Jonathan Tyler, an expert on timetabling, has long argued that open access is incompatible with efficiency.
He says: “Open access is incompatible with the government’s vision of integrated public transport, including a publicly owned railway managed by a single directing mind.”
In particular, he questions whether the ability of ORR to allow open access operations without regard for the availability of capacity on the railway will lead to inefficiencies. Having more open access operators would, he suggests, add to the already far too complicated ticketing system on the railways.
FirstGroup is therefore left in a bit of a quandary.
In one of several ironies in this story, FirstGroup’s Great Western Railway originally opposed the application by Grand Union Trains to run five daily services between Paddington and Carmarthen.
Despite GWR’s objections, ORR agreed to the introduction of these services. In a letter explaining this decision in December 2022, ORR Director of Strategy, Policy and Reform Stephanie Tobyn stressed: “ORR is supportive in principle of open access, by which we mean passenger services provided outside of a public service contract.

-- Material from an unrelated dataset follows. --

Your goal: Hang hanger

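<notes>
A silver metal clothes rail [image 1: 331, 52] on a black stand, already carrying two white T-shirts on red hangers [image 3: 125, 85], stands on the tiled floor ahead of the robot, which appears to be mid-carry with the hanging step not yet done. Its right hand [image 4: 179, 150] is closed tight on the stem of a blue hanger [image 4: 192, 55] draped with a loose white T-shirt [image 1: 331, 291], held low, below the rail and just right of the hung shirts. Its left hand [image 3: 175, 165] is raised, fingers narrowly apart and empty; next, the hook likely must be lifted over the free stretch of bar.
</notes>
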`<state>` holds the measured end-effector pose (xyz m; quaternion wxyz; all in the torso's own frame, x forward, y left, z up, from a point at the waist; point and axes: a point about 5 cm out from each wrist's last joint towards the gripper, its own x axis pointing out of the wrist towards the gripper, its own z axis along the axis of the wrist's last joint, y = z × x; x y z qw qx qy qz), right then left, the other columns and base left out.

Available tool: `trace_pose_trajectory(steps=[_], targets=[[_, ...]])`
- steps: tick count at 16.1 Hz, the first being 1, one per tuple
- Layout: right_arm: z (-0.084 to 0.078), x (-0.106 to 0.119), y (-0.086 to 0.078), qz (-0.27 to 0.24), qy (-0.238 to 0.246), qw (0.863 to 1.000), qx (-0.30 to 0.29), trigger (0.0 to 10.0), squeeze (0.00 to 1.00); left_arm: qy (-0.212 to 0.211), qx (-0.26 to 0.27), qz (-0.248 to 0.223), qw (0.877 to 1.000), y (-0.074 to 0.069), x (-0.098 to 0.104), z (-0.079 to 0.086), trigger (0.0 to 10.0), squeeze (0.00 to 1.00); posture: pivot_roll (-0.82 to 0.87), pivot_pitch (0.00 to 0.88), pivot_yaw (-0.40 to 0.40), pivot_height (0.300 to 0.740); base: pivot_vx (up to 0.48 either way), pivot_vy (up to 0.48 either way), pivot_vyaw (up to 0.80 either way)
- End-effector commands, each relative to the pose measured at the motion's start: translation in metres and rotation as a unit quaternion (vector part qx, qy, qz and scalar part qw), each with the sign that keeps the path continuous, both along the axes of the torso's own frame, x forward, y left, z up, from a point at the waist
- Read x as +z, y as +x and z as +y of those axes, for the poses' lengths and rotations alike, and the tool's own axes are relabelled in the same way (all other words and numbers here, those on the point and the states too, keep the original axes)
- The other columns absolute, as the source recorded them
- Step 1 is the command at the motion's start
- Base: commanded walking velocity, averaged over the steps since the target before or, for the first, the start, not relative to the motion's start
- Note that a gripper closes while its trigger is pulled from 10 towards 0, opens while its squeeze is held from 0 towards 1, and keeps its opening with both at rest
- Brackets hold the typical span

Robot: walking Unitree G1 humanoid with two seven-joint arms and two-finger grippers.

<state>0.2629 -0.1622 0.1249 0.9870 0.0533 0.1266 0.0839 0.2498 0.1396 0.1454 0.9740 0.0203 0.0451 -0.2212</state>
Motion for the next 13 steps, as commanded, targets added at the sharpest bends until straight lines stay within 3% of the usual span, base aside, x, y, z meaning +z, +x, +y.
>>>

“This reflects our duty to promote competition for the benefit of rail users and our recognition that competition can make a significant contribution to innovation in terms of the routes served, ticketing practices, and service quality improvements…”
However, we are now in a very different situation. Firstly GWR, behaving rather like a Victorian railway company wishing to snuff out a smaller rival, bought the rights to the Welsh open access operation from Grand Union, which obviously rather undermined Tobyn’s point about how the new services would provide competition.
However, GWR is due to be folded into the Department for Transport’s operations, along with other franchises.
The current contract doesn’t end until the summer of 2028, but the Department announced recently that all the franchises would be taken in by October 2027. So, FirstGroup will become the open access rival to the operations that will be run by the state-owned Great British Railways.
Where this leaves FirstGroup is unclear. It is buying the Hitachi trains through Angel Trains, the rolling stock company, which will bear the long-term risk of ownership. But FirstGroup will be responsible for ensuring leasing costs for several years.
On the plus side, these are five-car bi-mode trains which will be flexible and usable on other parts of the network.
But nevertheless, if the Carmarthen services never materialise FirstGroup, which has said it would like to triple its income from open access operations, could be left with considerable losses.